Em meio a intensa pressão da advocacia feminina nas redes sociais, a reunião dos 27 presidentes das OABs estaduais começou pela manhã e se estendeu até a noite. A reunião foi realizada de maneira híbrida, contando com participações virtuais e presenciais.
Da diretoria da OAB Nacional, que é composta por cinco integrantes, o único que não compareceu presencialmente à sessão desta terça-feira foi o presidente nacional da Ordem, Felipe Santa Cruz.
Ao longo da sessão, houve a tentativa de condicionar a aprovação da paridade de gênero à realização de um plebiscito com toda a advocacia, e a aprovação da cotas raciais à realização de um censo da advocacia. As propostas foram barradas.
O resultado favorável à paridade de gênero, com aplicação já nas próximas eleições, foi definido com o voto de minerva de Santa Cruz. Isso porque a votação acerca da necessidade de um plebiscito estava empatada em 13 a 13, com uma abstenção.
Já a cota racial aprovada significou uma redução pela metade em relação à proposta inicial de 30% a de 15% foi apresentada durante a reunião desta terça-feira.
Havia também uma outra proposta de proporcionalidade racial, segundo a qual a composição das chapas deveria refletir de maneira proporcional a composição racial da advocacia de cada estado.
Apesar de a decisão ser consultiva, como ela envolve os 27 presidentes das seccionais da OAB, a votação é vista como representativa do que deve ser o posicionamento do Conselho Federal, que é ó órgão responsável por deliberar sobre o tema e que conta com 81 conselheiros, três de cada estado.
Para os que consideravam a possibilidade de que a implementação de cotas raciais ficasse condicionada a um censo (que não se sabe quando ficaria pronto), a aprovação de cotas de 15% válida para as próximas eleições já é vista como positiva.
No entanto, parte da advocacia negra ouvida pela reportagem considera o percentual irrisório.
Para Maíra Vida, advogada e conselheira estadual da OAB-BA, o fato de a votação não ter aprovado a percentagem de 30% "é uma demonstração de como o racismo institucional se manifesta de forma explícita e sob o manto de neutralidade e isenção".
Ela questionou também o fato de que foi cogitada a necessidade do censo para definir as cotas, já que o intuito da reserva é garantir a presença de negros frente à quase totalidade de pessoas brancas, que já ocupam a maior parte dos espaços decisórios da entidade, independentemente de haver um censo.
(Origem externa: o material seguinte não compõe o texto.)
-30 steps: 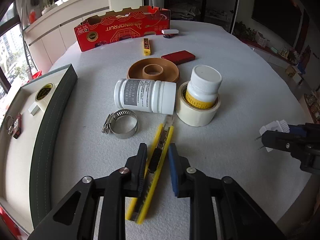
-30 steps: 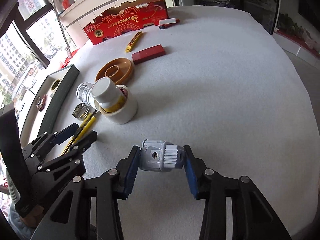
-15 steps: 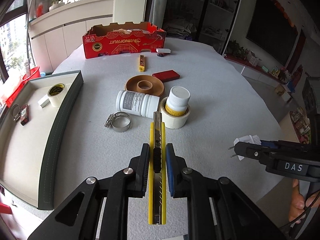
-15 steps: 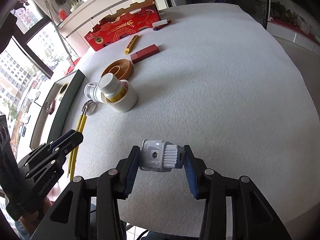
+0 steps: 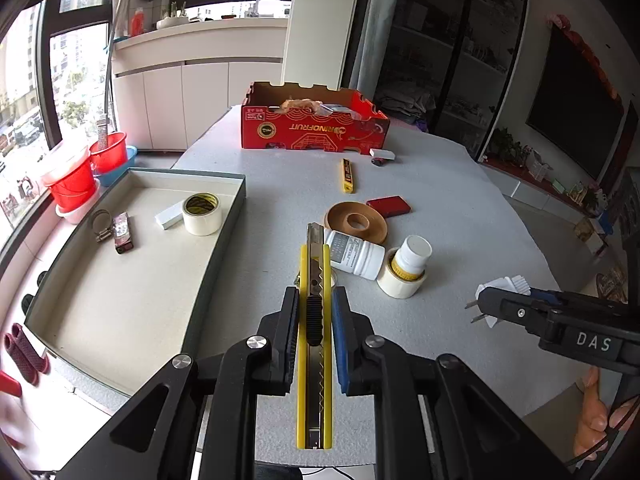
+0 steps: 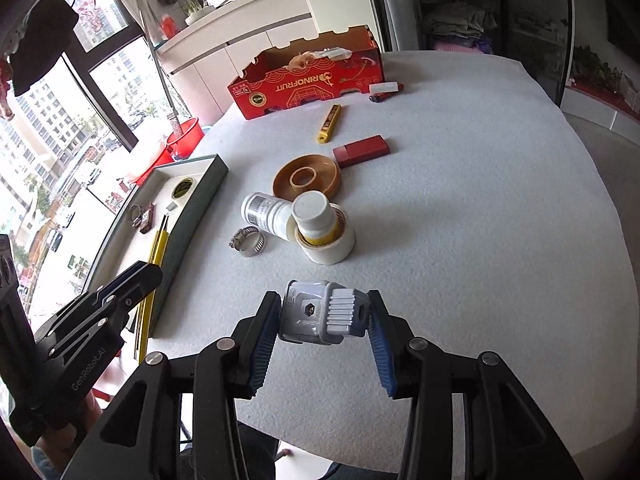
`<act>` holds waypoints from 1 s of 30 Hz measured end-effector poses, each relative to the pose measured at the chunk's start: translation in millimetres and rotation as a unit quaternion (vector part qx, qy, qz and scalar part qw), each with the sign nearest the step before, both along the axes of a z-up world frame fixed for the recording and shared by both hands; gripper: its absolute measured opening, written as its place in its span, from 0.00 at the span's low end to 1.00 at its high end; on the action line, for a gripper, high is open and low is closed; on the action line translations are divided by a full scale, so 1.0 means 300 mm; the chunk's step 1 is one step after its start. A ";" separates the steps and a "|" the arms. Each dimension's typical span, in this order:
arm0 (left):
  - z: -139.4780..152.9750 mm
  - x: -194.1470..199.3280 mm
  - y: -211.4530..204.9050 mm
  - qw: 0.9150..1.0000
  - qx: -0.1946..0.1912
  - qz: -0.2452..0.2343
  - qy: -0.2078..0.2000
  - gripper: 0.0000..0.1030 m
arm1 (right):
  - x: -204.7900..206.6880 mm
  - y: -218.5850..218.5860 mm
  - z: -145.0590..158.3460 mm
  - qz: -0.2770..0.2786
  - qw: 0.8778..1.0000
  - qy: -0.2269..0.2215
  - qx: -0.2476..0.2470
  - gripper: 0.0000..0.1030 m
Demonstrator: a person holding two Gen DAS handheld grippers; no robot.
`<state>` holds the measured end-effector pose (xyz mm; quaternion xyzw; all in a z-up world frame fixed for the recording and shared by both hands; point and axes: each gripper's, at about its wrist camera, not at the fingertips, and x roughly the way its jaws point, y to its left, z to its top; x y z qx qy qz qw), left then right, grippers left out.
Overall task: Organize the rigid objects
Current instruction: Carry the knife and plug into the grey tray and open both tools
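Rigid objects lie on the round table (image 5: 460, 200): two white bottles (image 5: 356, 256), one tape roll (image 5: 400, 284), one hose clamp (image 6: 248, 241), one wooden ring (image 5: 356, 222). Left gripper (image 5: 315, 312) clamps one yellow utility knife (image 5: 315, 360); right gripper (image 6: 324, 316) grasps one white plug (image 6: 320, 312). One tray (image 5: 216, 248) holds another tape roll (image 5: 201, 214).

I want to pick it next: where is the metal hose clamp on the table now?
In the right wrist view, the hose clamp lies left of centre on the table, beside the lying white bottle.
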<state>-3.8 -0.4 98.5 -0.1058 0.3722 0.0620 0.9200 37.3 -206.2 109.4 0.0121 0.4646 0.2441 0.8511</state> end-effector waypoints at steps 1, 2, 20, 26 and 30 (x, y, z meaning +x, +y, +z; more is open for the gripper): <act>0.008 -0.008 0.019 1.000 -0.001 0.007 -0.003 0.17 | 0.000 0.020 0.013 0.006 1.000 -0.005 0.001 0.42; 0.017 -0.017 0.038 1.000 -0.001 0.015 -0.007 0.17 | -0.001 0.040 0.028 0.012 1.000 -0.009 0.002 0.38; -0.046 -0.092 0.211 0.997 -0.022 0.068 0.005 0.17 | -0.075 0.119 -0.216 0.066 0.987 0.008 -0.144 0.73; -0.065 -0.082 0.183 0.998 -0.025 0.056 0.010 0.17 | -0.105 0.042 -0.290 0.043 0.989 0.045 -0.135 0.73; -0.065 -0.085 0.173 0.998 -0.022 0.053 0.012 0.17 | -0.134 0.084 -0.297 0.053 0.985 0.020 -0.162 0.70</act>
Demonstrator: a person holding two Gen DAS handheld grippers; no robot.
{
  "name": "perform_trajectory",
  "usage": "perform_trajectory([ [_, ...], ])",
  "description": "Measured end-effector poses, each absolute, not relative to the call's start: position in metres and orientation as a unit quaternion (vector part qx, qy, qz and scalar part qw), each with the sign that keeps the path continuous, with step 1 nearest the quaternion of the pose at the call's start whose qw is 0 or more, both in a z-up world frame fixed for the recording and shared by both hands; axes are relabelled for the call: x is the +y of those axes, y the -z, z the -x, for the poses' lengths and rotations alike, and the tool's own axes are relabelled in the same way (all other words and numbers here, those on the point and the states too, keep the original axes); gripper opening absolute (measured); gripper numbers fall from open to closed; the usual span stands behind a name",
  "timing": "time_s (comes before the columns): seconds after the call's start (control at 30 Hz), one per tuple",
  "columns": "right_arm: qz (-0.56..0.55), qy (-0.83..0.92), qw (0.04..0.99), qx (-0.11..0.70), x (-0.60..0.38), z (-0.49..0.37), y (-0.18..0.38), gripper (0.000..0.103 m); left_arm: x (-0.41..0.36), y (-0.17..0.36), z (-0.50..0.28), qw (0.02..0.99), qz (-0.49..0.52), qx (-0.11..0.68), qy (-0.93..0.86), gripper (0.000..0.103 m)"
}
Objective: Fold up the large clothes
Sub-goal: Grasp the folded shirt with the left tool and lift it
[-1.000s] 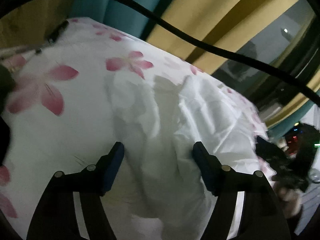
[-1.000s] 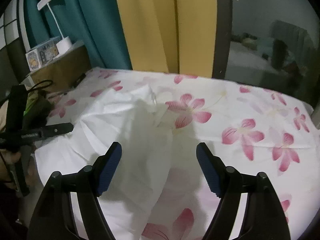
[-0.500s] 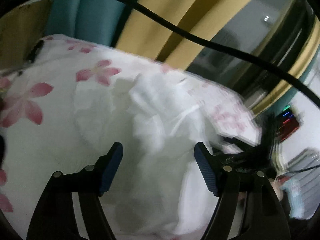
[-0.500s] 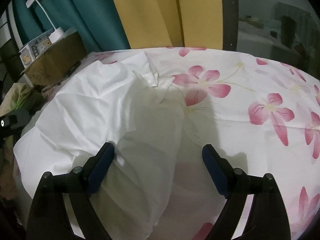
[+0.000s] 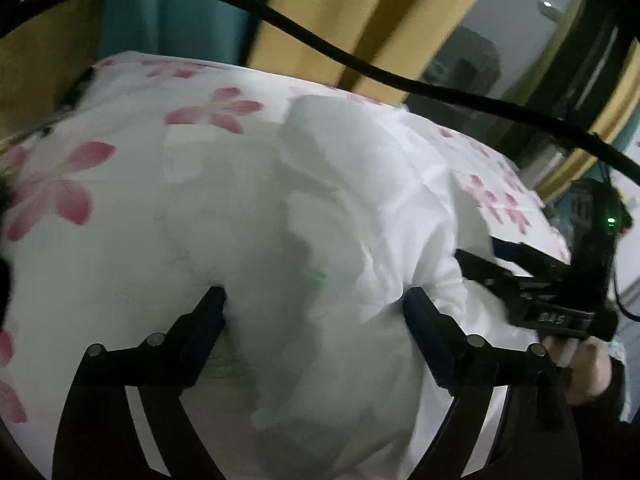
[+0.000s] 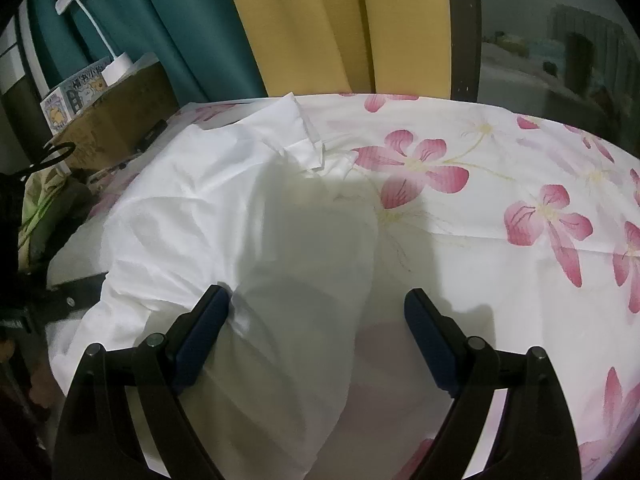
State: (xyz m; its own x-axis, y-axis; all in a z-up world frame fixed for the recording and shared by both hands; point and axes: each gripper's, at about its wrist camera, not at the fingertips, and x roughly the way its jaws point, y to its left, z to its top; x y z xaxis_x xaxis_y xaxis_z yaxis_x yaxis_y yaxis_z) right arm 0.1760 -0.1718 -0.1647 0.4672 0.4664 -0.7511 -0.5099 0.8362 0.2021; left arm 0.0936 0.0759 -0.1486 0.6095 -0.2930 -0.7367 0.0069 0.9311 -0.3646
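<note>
A crumpled white garment point(image 5: 340, 216) lies on a bed sheet with pink flowers point(image 5: 52, 196). My left gripper point(image 5: 314, 304) is open, its jaws low over the garment with cloth between them. In the right wrist view the same garment point(image 6: 224, 208) spreads from the collar end at the back to the near edge. My right gripper point(image 6: 316, 304) is open over the garment's right edge, one jaw on the cloth and one over the flowered sheet point(image 6: 500, 216). The right gripper also shows at the right of the left wrist view point(image 5: 536, 280), held in a hand.
Yellow curtains point(image 6: 332, 28) and teal curtains point(image 6: 168, 28) hang behind the bed. A wooden bedside stand point(image 6: 116, 116) carries a white lamp point(image 6: 108, 56) and a small box. A dark window point(image 6: 560, 40) is at the right. A black cable point(image 5: 360, 64) crosses the left wrist view.
Both grippers have moved lower and closer to the garment. The left view has swung so the right gripper now shows beside the cloth. Both stay open.
</note>
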Motion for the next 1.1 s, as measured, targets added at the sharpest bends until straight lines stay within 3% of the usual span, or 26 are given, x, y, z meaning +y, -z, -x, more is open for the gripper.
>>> perform_trajectory([
  [0.23, 0.016, -0.296, 0.851, 0.433, -0.171, -0.172, 0.165, 0.088, 0.059, 0.150, -0.092, 0.884, 0.141, 0.430, 0.118, 0.090],
  [0.3, 0.014, -0.305, 0.848, 0.433, -0.169, -0.171, 0.165, 0.088, 0.057, 0.150, -0.091, 0.884, 0.137, 0.428, 0.125, 0.083],
  [0.33, 0.010, -0.315, 0.845, 0.432, -0.168, -0.170, 0.165, 0.084, 0.056, 0.150, -0.090, 0.885, 0.136, 0.427, 0.128, 0.071],
  [0.37, 0.002, -0.327, 0.841, 0.432, -0.167, -0.169, 0.165, 0.070, 0.056, 0.151, -0.090, 0.883, 0.143, 0.426, 0.136, 0.058],
  [0.4, -0.006, -0.339, 0.836, 0.431, -0.166, -0.167, 0.165, 0.060, 0.057, 0.151, -0.090, 0.882, 0.149, 0.425, 0.139, 0.054],
  [0.47, -0.004, -0.341, 0.836, 0.430, -0.163, -0.165, 0.165, 0.053, 0.057, 0.152, -0.087, 0.885, 0.152, 0.419, 0.137, 0.042],
  [0.63, -0.046, -0.368, 0.823, 0.430, -0.166, -0.165, 0.165, 0.032, 0.058, 0.146, -0.080, 0.892, 0.169, 0.397, 0.132, 0.025],
  [0.8, -0.060, -0.383, 0.829, 0.403, -0.164, -0.156, 0.152, 0.022, 0.074, 0.139, -0.069, 0.895, 0.203, 0.372, 0.137, 0.021],
  [1.1, -0.033, -0.421, 0.839, 0.343, -0.127, -0.136, 0.099, 0.021, 0.106, 0.104, -0.040, 0.920, 0.205, 0.317, 0.105, 0.020],
])
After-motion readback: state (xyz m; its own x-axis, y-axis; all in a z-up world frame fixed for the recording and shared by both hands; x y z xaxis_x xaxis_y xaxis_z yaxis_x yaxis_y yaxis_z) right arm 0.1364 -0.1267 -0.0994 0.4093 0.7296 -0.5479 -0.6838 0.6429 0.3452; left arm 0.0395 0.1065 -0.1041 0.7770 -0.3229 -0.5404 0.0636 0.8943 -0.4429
"Não se pode pretender vincular uma ação afirmativa de cotas para advocacia negra à realização de um censo racial, como chegou a ser arguido na sessão plenária de hoje, porque é o mesmo que presumir que brancos são a maioria da categoria profissional e não são racializados, quando são, sim, e seguem reiterando isso com a manutenção de um pacto narcísico da branquitude, como Cida Bento [diretora-executiva do Centro de Estudos das Relações de Trabalho e Desigualdades] denuncia", afirmou.
Um dos argumentos que reforçam a campanha por paridade de gênero na entidade são os números: as mulheres já são praticamente 50% da advocacia brasileira. Já a composição racial permanece uma incógnita, apesar de reivindicações por um levantamento já ocorrerem há alguns anos.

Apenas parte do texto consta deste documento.